Livingston County Rifle Hunting Bill Passes The Senate

Senators Young and Gallivan Announce Passage of Legislation Permanently Authorizing Big Game Rifle Hunting in Livingston County

ALBANY - Senator Catharine Young (R,C,I- 57th District) and Senator Patrick Gallivan (R,C,I- 59th District) announced today that legislation they sponsor to permanently authorize big game rifle hunting in Livingston County has passed the State Senate.

In 2014, Senators Young and Gallivan secured passage of legislation that allowed Livingston County hunters to be able to take big game with a rifle, but the bill only allowed for it on a temporary basis. As with other counties where rifle hunting is newly authorized, it was enacted on a two year trial period, and the law is scheduled to sunset on October 1, 2016.
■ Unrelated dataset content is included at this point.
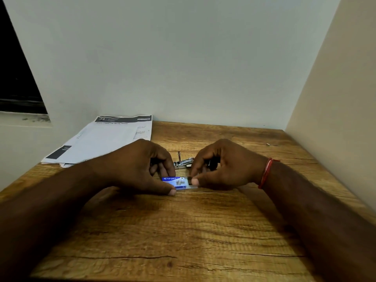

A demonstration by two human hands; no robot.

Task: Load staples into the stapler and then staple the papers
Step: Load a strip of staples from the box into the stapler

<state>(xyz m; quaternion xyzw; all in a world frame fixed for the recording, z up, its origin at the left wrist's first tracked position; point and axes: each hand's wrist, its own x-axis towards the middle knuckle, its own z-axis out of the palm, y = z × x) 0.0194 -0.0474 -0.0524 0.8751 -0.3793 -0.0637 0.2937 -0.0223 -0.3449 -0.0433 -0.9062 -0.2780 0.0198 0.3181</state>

Under the new bill, Senate Bill 7187, rifle hunting for big game would now be permanently authorized for Livingston County.

“Sportsmen are an invaluable booster to our economy, and for many, hunting is a way of life. Our sportsmen support area small businesses, are faithful stewards of our environment, and play an important role in teaching younger generations about responsible firearm ownership and usage. Permanently allowing rifle hunting will continue to grow Livingston County’s economy and keep local rifle hunters from having to travel into neighboring counties to hunt,” said Senator Young.

“The temporary law allowing rifle hunting in Livingston County has been a success and it’s time to make the law permanent. This is great news for the sportsmen and women of our region and the local businesses that support hunting. It will also attract sportsmen from outside the region to Livingston County, which will help boost the local economy,” said Senator Gallivan.

If enacted, Livingston will be among 44 other counties across the state that allow rifle hunting for deer and bear, including the adjacent counties of Wyoming, Allegany, Steuben, Ontario and Genesee, where big game hunting with rifles is already permitted. Rifle hunting for small game has been permissible in the county for many years, but big game was excluded and needed special legislation before it could be legalized.

According to the Department of Environmental Conservation, hunting is among the most popular forms of wildlife recreation in New York State, with nearly 700,000 New Yorkers licensed to hunt and another 50,000 nonresidents hunting in New York State.